Was ist zu erwarten?

»Extinction Rebellion« will in dieser Woche weltweit 60 Ballungszentren lahmlegen, darunter Sydney, Buenos Aires, London, New York, Kapstadt und Mumbai. Für Berlin sind tagelange Sitzblockaden (die Ordnungswidrigkeit wird allenfalls mit Bußgeld bestraft) von »strategisch wichtigen Punkten« angekündigt, also zen­trale Straßenkreuzungen und die Zufahrten zu den Hauptstadtflughäfen Schönefeld und Tegel.

Ob und wie friedlich die Aktionen verlaufen, hängt zu einem nicht geringen Teil auch vom Verständnis der Verkehrsteilnehmer ab, deren Bewegungsfreiheit eingeschränkt wird.

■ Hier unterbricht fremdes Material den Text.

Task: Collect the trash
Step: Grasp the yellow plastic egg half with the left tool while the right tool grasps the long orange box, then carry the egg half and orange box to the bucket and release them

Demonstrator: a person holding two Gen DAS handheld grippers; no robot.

Das Verständnis dürfte bei Leuten, die mit dem Auto nach Berlin zu ihrem Arbeitsplatz und nach Feierabend zurück nach Hause fahren, nicht besonders groß sein. Hier liegt die größte Gefahr: Was passiert, wenn ein Autofahrer oder eine Autofahrerin in irgendeiner Form attackiert und provoziert wird und die Nerven verliert? Was passiert, wenn Linksextreme gezielt SUV angreifen? Damit hatte die Bundeswehr schon bei den Klimaprotesten am 20. September gerechnet. »Der Spiegel« berichtete über einen truppeninternen Sicherheitshinweis, wonach an dem Tag dienstliche SUV zum Ziel gewaltbereiter Gruppierungen und Einzelpersonen werden könnten. Passiert ist nichts. Die Fahrzeuge waren »sichtgeschützt innerhalb der Liegenschaft« abzustellen.

Kommentare

Keine Distanzierung von Selbstverständlichkeiten

Sehr geehrter Herr Schnadwinkel,
man kann Greta Thunberg, FFF und XR kritisieren, wie es in einer demokratischen Gesellschaft üblich ist. Weshalb diese Kritik an einer Jugendbewegung, die sich die Rettung des Planeten auf die Fahnen schreibt, so viel Raum in den Medien einnimmt ist eine andere Frage. Weshalb Sie aber auf die Idee kommen, irgendwer müsse sich von einem Shirt mit der Aufschrift "Antifascist Allstars" distanzieren, bleibt schleierhaft. Für Demokraten sollte Antifaschismus selbstverständlich sein. Sie machen hier gemeinsame Sache mit AfD und ihren Social Media-Trollen, die - offenbar erfolgreich - die Gleichung Autonome Antifa = Antifaschismus im öffentlichen Diskurs der Mitte zu verankern. Einem Kommentator einer bürgerlichen Tageszeitung sollte aber aufgehen, wie hanebüchen und gefährlich dies ist. Noch findet sich antifaschistische Haltung glücklicherweise weit über autonome, linksextremistische Politsekten hinaus bis hin zu bürgerlichen Konservativen, Kommentare wie der Ihre bereiten aber den neonazistischen und rechtsradikalen Demokratiefeinden den Weg.